Re: Import Odd Text File

deleted_user · Posted 06-18-2008 05:33 PM

How can I import a text file and capture the column headers when the headers do not start on row 1? I have a text file with a 21-row header, 20 of which I wish to ignore. The 21st row has the column headers I wish to use, and the data begins on the 22nd row. The 'getnames=yes' option assumes that the column headers are on the first row. I need 'getnames=21' but that is not an option. Any ideas?

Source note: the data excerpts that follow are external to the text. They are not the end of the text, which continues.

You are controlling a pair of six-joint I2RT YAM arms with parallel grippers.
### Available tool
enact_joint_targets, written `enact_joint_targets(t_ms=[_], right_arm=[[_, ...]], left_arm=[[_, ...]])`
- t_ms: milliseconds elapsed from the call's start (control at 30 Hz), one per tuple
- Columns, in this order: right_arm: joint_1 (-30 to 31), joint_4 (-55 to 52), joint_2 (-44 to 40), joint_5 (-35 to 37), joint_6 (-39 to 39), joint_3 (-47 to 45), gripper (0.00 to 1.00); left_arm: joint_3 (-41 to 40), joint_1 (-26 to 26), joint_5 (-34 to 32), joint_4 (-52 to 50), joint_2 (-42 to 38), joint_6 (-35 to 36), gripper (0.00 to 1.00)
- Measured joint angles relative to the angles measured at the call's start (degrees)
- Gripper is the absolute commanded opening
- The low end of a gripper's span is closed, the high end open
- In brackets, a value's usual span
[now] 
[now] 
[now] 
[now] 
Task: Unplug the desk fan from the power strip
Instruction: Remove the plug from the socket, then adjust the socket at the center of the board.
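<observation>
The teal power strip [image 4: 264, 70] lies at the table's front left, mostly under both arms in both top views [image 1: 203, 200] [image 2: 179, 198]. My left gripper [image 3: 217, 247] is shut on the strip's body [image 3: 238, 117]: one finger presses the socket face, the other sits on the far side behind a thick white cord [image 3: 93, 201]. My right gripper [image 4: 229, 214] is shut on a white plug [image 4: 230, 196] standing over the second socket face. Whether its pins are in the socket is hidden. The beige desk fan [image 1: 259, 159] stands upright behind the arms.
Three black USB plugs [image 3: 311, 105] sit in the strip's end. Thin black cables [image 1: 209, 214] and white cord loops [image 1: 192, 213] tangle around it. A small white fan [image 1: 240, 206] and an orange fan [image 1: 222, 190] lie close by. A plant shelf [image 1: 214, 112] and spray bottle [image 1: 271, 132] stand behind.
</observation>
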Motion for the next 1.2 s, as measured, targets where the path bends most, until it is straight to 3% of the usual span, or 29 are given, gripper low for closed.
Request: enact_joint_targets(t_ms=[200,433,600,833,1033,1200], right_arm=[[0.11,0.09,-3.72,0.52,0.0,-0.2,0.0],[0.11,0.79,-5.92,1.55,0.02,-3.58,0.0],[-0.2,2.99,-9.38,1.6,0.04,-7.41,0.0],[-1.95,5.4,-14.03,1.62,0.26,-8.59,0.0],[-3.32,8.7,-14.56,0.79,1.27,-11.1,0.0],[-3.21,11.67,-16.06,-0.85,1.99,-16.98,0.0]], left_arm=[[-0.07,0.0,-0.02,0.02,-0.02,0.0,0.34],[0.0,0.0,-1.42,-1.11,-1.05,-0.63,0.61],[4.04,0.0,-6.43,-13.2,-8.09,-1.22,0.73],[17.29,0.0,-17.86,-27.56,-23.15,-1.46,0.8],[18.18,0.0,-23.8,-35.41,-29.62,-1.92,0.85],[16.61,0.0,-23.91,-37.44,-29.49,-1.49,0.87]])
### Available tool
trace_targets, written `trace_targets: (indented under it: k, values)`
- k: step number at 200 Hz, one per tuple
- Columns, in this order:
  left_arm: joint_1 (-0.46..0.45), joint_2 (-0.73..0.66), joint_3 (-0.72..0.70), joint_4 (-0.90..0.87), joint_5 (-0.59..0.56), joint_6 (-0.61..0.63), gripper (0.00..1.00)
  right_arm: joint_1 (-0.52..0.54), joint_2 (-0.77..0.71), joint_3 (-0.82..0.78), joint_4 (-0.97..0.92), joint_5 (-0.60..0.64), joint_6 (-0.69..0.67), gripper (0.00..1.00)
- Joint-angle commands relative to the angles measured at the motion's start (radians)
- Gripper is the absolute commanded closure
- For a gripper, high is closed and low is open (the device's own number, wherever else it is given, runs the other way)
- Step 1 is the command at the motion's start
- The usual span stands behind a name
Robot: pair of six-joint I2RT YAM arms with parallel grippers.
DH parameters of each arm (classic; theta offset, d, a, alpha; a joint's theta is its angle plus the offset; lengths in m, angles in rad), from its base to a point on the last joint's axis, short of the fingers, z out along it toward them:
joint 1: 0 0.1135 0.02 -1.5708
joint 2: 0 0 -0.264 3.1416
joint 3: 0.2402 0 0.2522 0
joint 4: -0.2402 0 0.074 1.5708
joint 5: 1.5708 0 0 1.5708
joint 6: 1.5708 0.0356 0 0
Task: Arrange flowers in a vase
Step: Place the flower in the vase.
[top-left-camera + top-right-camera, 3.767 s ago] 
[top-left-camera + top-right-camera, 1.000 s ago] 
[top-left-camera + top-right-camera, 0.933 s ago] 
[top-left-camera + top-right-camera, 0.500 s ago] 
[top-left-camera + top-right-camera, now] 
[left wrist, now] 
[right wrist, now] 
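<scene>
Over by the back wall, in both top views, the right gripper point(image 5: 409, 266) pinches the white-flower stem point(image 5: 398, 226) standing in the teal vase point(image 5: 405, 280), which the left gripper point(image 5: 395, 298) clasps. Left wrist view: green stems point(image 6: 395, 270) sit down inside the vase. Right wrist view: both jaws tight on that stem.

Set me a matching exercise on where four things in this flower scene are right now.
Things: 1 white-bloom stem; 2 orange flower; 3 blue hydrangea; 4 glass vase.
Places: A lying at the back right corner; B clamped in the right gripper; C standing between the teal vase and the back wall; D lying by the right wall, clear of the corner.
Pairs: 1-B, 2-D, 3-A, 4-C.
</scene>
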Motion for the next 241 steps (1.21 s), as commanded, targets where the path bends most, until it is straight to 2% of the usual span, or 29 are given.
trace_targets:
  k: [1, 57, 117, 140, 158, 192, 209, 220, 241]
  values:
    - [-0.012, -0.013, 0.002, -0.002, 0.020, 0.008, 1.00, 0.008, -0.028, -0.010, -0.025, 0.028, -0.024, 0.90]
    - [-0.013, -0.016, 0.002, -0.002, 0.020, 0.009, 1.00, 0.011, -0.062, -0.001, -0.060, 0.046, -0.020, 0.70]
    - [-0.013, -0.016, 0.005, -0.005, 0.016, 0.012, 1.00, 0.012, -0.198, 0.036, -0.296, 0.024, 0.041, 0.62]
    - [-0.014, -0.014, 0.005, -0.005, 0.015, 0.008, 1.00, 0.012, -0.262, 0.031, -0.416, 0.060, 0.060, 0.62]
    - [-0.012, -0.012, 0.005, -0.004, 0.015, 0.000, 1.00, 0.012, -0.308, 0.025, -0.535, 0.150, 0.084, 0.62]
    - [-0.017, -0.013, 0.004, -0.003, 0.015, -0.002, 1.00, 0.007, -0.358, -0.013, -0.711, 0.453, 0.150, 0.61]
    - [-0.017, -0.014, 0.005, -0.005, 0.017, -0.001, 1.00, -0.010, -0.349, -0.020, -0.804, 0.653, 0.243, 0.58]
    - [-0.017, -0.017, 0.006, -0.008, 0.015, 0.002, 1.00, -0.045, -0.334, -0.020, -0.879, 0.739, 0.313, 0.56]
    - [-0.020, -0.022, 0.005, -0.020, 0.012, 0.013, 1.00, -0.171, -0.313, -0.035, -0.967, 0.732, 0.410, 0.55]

Cynthia_sas · Posted 06-18-2008 10:55 PM

Hi:
I believe there is a DATAROW= option for PROC IMPORT. But it may not result in the variable names that you want.

If I have this data:
[pre]
Line1
Line2
Line3
Line4
Line5
name type bday
alan card 11/15/1950
bob e-card 08/23/1951
[/pre]

In a file called c:\temp\funnydata.txt, then after this PROC IMPORT, your WORK.FUNNY1 dataset will have 3 variables named VAR1, VAR2 and VAR3...and 2 observations.

[pre]
proc import datafile='c:\temp\funnydata.txt'
out=work.funny1
dbms=dlm replace;
delimiter=' ' ;
getnames=no;
datarow=7;
run;

proc print data=work.funny1;
run;
[/pre]

Another method is to use a DATA step program:
[pre]
data work.funny2 ;
infile 'c:\temp\funnydata.txt'
missover firstobs=7 ;
input name $ type $ bday : mmddyy10.;
format bday mmddyy10.;
run;

proc print data=work.funny;
run;

[/pre]
and this will be the result of the proc print:
[pre]
Obs name type bday

1 alan card 11/15/1950
2 bob e-card 08/23/1951
[/pre]

There are other things I probably should have done like have a LENGTH statement or a FORMAT statement for any variables, but this data step works because the FIRSTOBS option controls where SAS starts reading the data. Note that in my INPUT statement, I have hardcoded the names of the variables in the INPUT statement -- so I get my variable names of choice.

cynthia

deleted_user · Posted 06-19-2008 09:57 AM

Thank you for your help! There is one more piece to the puzzle that I failed to mention. I am reading in multiple files like this, and they have varying numbers of columns.

I had used the 'datarow=' option for proc import, which resulted in var1, var2, etc. with the column headers in observation 1. Can I loop through a name assignment?
Could I do something like (pseudocode, not sure exactly how to do this)
for K = 1 to number of variables
vname(varK) = value(observation 1, column K)
next K

Is there some way of ignoring or deleting the first 20 observations, so that the 21st observation with the column headers now becomes the 1st observation, so that I can use the 'getnames=yes' option?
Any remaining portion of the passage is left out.